→ Exercise goal: Below is a listing; retype exactly the lines between the one containing "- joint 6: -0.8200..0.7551" and the one containing "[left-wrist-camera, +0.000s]", inclusive, minus the pictures.

→ Data provided:
╔══
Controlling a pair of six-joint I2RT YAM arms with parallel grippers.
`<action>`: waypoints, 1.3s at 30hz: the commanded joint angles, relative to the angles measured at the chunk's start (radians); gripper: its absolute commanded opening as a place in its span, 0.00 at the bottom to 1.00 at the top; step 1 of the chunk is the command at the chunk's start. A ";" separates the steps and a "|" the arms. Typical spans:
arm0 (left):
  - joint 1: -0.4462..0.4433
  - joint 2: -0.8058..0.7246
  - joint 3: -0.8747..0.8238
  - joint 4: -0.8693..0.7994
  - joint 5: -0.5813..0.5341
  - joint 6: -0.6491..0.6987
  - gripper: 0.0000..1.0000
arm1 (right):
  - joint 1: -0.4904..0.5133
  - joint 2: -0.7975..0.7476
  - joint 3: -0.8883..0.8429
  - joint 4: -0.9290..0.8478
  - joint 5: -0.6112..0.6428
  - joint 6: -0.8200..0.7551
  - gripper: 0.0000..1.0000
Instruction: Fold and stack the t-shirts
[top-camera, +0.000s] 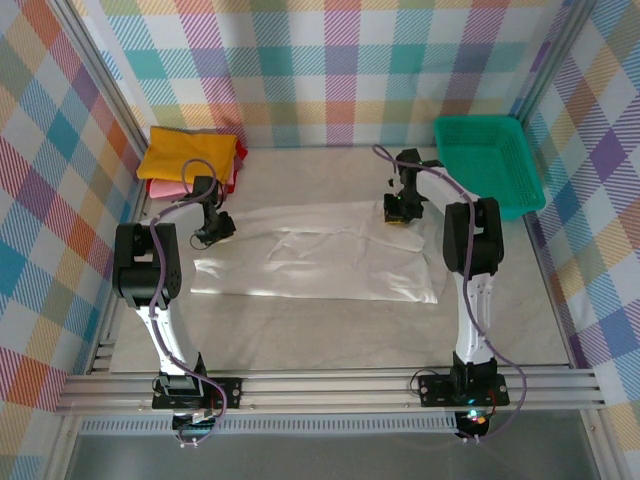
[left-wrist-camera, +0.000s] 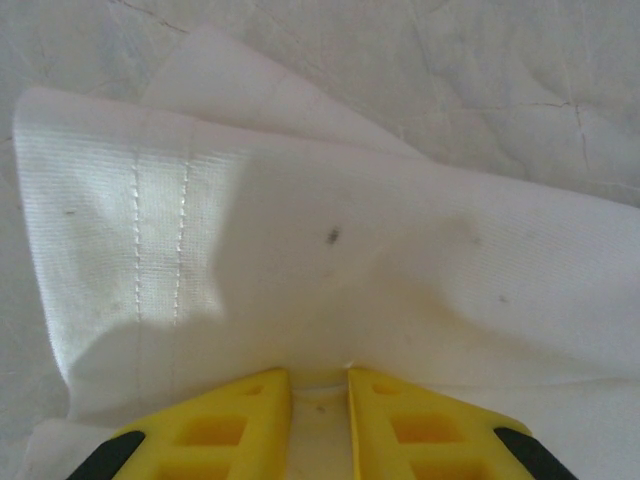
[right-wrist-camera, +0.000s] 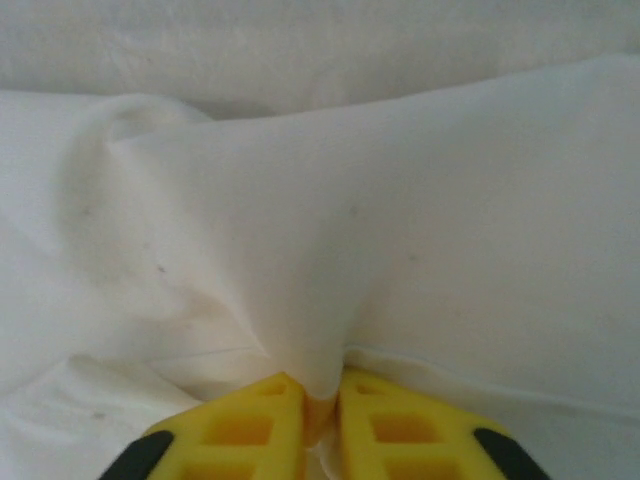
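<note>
A white t-shirt (top-camera: 320, 255) lies spread flat across the middle of the table. My left gripper (top-camera: 213, 232) sits at the shirt's left edge, and in the left wrist view its yellow fingers (left-wrist-camera: 250, 410) are shut on a fold of the stitched white cloth (left-wrist-camera: 300, 240). My right gripper (top-camera: 398, 208) is at the shirt's far right corner. In the right wrist view, that gripper (right-wrist-camera: 320, 385) is shut on a bunched ridge of the white cloth (right-wrist-camera: 330, 250). A folded stack sits at the back left: a mustard-yellow t-shirt (top-camera: 190, 155) on top, with pink (top-camera: 165, 187) and red (top-camera: 237, 160) edges showing under it.
A green plastic basket (top-camera: 490, 165) stands at the back right, just right of my right arm. Checked cloth walls close in the table on the left, back and right. Bare grey tabletop (top-camera: 330, 335) runs between the shirt and the arm bases.
</note>
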 joint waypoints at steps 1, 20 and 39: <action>0.010 -0.003 -0.015 -0.061 0.003 -0.009 0.23 | 0.003 -0.086 -0.050 0.014 -0.064 0.011 0.12; 0.011 -0.004 0.010 -0.086 -0.004 -0.006 0.23 | -0.011 -0.142 -0.146 0.065 0.047 0.017 0.40; 0.011 0.005 0.015 -0.088 -0.004 -0.007 0.22 | -0.011 -0.183 -0.225 0.112 -0.004 0.024 0.17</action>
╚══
→ Exercise solution:
  - joint 6: -0.8200..0.7551
  - gripper: 0.0000..1.0000
Instruction: Fold and stack the t-shirts
[top-camera, +0.000s] 
[left-wrist-camera, +0.000s] 

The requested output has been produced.